UNITED STATES DISTRICT COURT WESTERN DISTRICT OF NEW YORK
Feb 12, 2016
No. 1:14-CV-00200 (MAT) (W.D.N.Y. Feb. 12, 2016)

Opinion

No. 1:14-CV-00200 (MAT)

02-12-2016

GERALD JEFFREY SLACK, Plaintiff, v. CAROLYN W. COLVIN, ACTING COMMISSIONER OF SOCIAL SECURITY, Defendant.


DECISION AND ORDER

I. Introduction

Represented by counsel, Gerald Jeffrey Slack ("plaintiff") brings this action pursuant to Title II of the Social Security Act ("the Act"), seeking review of the final decision of the Commissioner of Social Security ("the Commissioner") denying his application for disability insurance benefits ("DIB"). The Court has jurisdiction over this matter pursuant to 42 U.S.C. § 405(g). Presently before the Court are the parties' cross-motions for judgment on the pleadings pursuant to Rule 12(c) of the Federal Rules of Civil Procedure. For the reasons discussed below, the Commissioner's motion is granted.

II. Procedural History

The record reveals that in May 2011, plaintiff (d/o/b April 3, 1981) applied for DIB, alleging disability as of October 2010. After his applications were denied, plaintiff requested a hearing, which was held before administrative law judge Donald T. McDougall ("the ALJ") on October 19, 2012. The ALJ issued an unfavorable decision on November 6, 2012. The Appeals Council denied review of that decision and this timely action followed.

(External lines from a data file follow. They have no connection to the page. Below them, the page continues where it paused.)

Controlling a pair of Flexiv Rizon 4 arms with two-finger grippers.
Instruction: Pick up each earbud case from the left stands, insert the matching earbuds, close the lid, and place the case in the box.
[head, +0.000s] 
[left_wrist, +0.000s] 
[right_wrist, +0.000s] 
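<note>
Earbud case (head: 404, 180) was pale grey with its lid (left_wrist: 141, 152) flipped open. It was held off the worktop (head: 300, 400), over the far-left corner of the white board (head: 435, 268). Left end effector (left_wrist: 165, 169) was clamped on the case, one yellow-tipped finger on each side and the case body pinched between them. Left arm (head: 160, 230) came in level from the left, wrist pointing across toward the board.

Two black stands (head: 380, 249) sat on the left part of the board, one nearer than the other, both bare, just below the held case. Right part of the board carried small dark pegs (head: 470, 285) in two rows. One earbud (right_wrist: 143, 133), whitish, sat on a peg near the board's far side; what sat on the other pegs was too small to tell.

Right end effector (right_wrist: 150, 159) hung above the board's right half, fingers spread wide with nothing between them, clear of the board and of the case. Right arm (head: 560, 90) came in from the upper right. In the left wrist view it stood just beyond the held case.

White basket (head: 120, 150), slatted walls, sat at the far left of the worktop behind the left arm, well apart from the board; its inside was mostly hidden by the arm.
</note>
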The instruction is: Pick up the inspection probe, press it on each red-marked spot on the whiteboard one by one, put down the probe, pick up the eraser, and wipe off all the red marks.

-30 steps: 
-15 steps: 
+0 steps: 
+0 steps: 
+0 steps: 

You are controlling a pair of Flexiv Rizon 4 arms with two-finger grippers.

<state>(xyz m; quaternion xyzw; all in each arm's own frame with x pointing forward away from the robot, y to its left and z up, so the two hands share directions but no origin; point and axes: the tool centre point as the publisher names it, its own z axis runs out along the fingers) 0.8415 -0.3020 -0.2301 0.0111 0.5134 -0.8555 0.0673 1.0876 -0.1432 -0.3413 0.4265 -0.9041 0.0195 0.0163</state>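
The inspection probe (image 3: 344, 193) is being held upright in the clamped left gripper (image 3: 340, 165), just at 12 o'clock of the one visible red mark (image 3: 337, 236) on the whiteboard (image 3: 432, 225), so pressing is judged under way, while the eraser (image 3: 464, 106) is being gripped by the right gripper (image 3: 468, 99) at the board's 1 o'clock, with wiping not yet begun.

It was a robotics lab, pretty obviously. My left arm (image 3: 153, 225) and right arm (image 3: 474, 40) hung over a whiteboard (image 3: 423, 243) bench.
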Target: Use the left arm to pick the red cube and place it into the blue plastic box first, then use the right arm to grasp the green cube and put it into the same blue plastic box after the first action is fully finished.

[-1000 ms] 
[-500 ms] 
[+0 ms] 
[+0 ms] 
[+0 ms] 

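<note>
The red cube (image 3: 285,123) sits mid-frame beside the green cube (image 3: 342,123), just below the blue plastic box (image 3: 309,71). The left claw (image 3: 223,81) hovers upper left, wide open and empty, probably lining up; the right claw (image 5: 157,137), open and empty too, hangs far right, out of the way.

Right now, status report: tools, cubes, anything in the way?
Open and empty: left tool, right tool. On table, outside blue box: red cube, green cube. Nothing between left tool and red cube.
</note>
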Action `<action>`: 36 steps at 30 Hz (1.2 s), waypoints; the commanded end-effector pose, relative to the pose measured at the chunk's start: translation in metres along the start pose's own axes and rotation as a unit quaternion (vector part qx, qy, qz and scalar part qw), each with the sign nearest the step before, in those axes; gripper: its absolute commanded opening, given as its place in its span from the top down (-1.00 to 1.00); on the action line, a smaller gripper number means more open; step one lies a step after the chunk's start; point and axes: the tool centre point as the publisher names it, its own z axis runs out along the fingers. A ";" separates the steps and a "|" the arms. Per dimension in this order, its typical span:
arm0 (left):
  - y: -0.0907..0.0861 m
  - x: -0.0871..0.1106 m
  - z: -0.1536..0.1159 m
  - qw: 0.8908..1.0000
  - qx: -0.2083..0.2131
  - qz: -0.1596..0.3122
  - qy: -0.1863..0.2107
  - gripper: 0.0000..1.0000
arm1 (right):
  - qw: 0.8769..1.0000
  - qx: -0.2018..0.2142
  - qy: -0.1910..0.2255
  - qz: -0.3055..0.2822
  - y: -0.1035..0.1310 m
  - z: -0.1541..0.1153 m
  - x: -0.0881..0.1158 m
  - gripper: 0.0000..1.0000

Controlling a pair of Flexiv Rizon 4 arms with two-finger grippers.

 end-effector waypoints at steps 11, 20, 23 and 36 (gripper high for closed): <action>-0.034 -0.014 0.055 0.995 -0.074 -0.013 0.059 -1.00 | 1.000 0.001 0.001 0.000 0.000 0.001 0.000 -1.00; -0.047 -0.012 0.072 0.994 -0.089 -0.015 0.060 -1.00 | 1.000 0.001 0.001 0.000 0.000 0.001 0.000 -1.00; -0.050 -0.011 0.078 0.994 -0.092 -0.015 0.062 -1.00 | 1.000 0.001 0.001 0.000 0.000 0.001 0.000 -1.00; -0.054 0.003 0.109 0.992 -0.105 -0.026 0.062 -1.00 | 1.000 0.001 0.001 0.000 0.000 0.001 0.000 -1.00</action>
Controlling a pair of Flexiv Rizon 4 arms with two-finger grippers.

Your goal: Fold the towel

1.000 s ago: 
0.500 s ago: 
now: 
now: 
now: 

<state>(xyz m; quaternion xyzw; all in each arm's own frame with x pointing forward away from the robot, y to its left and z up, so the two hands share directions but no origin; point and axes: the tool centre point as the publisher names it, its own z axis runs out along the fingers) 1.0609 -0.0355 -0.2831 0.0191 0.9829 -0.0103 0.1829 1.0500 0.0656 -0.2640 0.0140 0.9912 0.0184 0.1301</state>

III. Summary of the Evidence

The record reveals that plaintiff was injured in a 20-foot fall from a deer hunting tree stand on October 17, 2010. Plaintiff underwent two surgeries, on October 17 and 21, in the immediate aftermath of the injury. These surgeries, performed by orthopedic surgeon Dr. John Paul Ketz, addressed fractures plaintiff had sustained to his left and right tibias, left fibula, and left calacaneus (heel) and navicular (ankle) bones. On November 11, 2010, plaintiff underwent a third surgery to remove hardware in his right distal fibula, and to perform irrigation and debridement of the open postoperative wound in his right ankle.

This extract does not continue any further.